━━━━━ SOURCE DATA ━━━━━

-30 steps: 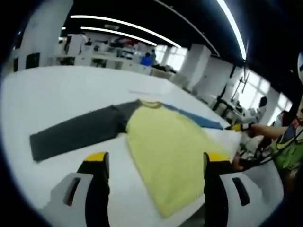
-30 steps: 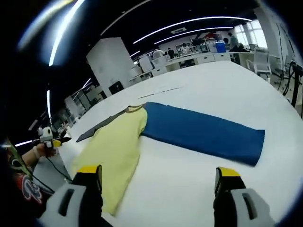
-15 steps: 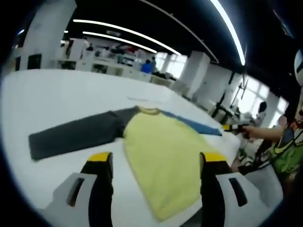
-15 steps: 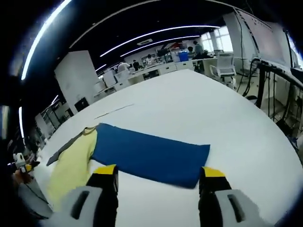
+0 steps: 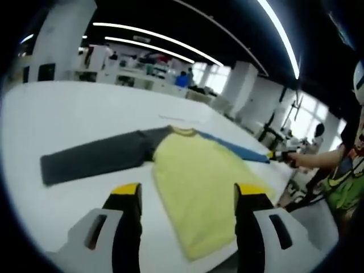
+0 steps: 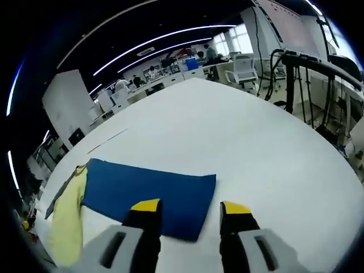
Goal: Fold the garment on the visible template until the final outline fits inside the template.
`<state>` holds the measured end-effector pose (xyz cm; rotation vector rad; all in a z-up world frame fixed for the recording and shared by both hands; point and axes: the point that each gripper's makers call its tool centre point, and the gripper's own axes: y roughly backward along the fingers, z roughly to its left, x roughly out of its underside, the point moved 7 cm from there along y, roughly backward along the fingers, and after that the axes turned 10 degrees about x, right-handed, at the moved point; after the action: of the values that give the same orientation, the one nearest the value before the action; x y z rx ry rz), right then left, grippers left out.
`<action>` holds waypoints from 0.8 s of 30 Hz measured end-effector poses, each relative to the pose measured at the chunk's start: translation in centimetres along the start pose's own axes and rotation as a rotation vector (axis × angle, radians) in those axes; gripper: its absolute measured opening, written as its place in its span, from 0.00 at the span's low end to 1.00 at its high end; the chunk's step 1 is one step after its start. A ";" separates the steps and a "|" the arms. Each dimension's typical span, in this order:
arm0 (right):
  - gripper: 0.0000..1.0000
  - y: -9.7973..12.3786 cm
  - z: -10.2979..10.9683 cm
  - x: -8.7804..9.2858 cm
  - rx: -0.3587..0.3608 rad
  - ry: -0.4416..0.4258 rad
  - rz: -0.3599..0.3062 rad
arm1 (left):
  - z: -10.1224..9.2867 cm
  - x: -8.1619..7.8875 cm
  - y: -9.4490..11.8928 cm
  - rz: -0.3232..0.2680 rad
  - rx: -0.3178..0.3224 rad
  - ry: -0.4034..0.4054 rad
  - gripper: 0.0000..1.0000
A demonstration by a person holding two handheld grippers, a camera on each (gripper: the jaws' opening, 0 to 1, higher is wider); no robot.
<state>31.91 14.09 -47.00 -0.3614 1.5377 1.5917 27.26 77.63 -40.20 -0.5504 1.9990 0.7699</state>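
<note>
In the left gripper view, the left gripper [image 5: 186,196] rises from the bottom of the frame with its jaws spread wide and nothing between them. The garment [image 5: 193,187] lies flat on the white table [image 5: 68,119] across the middle of the frame: one yellow body, one grey sleeve [image 5: 96,162] stretching to the left, and one blue sleeve [image 5: 239,149] running to the right. At the right edge a person's hand [image 5: 296,159] holds the right gripper near the blue cuff. No folding has begun, judging by the fully spread cloth.

In the right gripper view, the right gripper [image 6: 187,211] stands at the bottom centre, jaws narrowly apart and empty, hovering just over the cuff end of the blue sleeve [image 6: 148,193], which crosses the lower left of the frame. The yellow body [image 6: 67,224] sits at the far left. A thin dark line [image 6: 108,140] on the table at upper left may mark the template; too faint to be sure.

The step in hand looks like the approach to the first sleeve fold. The next move calls for closing on the blue cuff and carrying it across the yellow body.
</note>
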 end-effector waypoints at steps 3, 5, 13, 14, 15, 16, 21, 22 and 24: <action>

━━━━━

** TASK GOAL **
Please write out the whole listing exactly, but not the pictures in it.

** RESPONSE TO THE TASK **
-30 steps: 
-30 steps: 
-15 steps: 
-15 steps: 
+0 steps: 
+0 steps: 
Goal: Fold the garment on the visible template until the final outline fits inside the template.
`<state>` holds the measured end-effector pose (xyz cm; rotation vector rad; all in a z-up world frame fixed for the recording and shared by both hands; point and axes: the point that each gripper's makers call its tool centre point, and the gripper's own axes: y roughly backward along the fingers, z roughly to its left, x roughly out of its underside, the point moved 7 cm from there along y, roughly backward along the fingers, and after that the axes turned 10 degrees about x, right-handed, at the moved point; after the action: of the values that give the same orientation, the one nearest the value before the action; x y z rx ry rz), right then left, grippers left out.
`<action>` holds waypoints from 0.8 s of 30 Hz measured end-effector poses, each relative to the pose measured at the chunk's start: translation in centimetres along the start pose's own axes and rotation as a rotation vector (axis × angle, radians) in those axes; gripper: its absolute measured opening, written as its place in its span, from 0.00 at the span's low end to 1.00 at its high end; the chunk's step 1 is one step after its start. A ";" separates the steps and a "|" the arms. Each dimension's typical span, in this order:
arm0 (right):
  - gripper: 0.0000..1.0000
  - y: -9.7973..12.3786 cm
  - z: -10.2979..10.9683 cm
  - x: -8.7804..9.2858 cm
  - rx: -0.3587..0.3608 rad
  - ry: -0.4416..0.4258 rad
  - rz: -0.3599..0.3062 rad
arm1 (left):
  - z: -10.1224..9.2867 cm
  - x: -8.1619..7.8875 cm
  - y: -9.4490..11.8928 cm
  - rz: -0.3232..0.2680 rad
  - rx: -0.3178..0.3224 rad
  - ry: -0.4034..0.4054 rad
  - gripper: 0.0000..1.0000
A demonstration by a person holding two handheld grippers, a camera on each (gripper: the jaws' opening, 0 to 1, higher is wider); no robot.
<state>31.91 14.09 -47.00 -0.3614 1.5377 1.5917 27.26 77.63 -40.20 -0.5504 1.9990 0.7699</state>
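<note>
In the left gripper view, the left gripper [image 5: 186,196] rises from the bottom of the frame with its jaws spread wide and nothing between them. The garment [image 5: 193,187] lies flat on the white table [image 5: 68,119] across the middle of the frame: one yellow body, one grey sleeve [image 5: 96,162] stretching to the left, and one blue sleeve [image 5: 239,149] running to the right. At the right edge a person's hand [image 5: 296,159] holds the right gripper near the blue cuff. No folding has begun, judging by the fully spread cloth.

In the right gripper view, the right gripper [image 6: 187,211] stands at the bottom centre, jaws narrowly apart and empty, hovering just over the cuff end of the blue sleeve [image 6: 148,193], which crosses the lower left of the frame. The yellow body [image 6: 67,224] sits at the far left. A thin dark line [image 6: 108,140] on the table at upper left may mark the template; too faint to be sure.

The step in hand looks like the approach to the first sleeve fold. The next move calls for closing on the blue cuff and carrying it across the yellow body.
</note>
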 end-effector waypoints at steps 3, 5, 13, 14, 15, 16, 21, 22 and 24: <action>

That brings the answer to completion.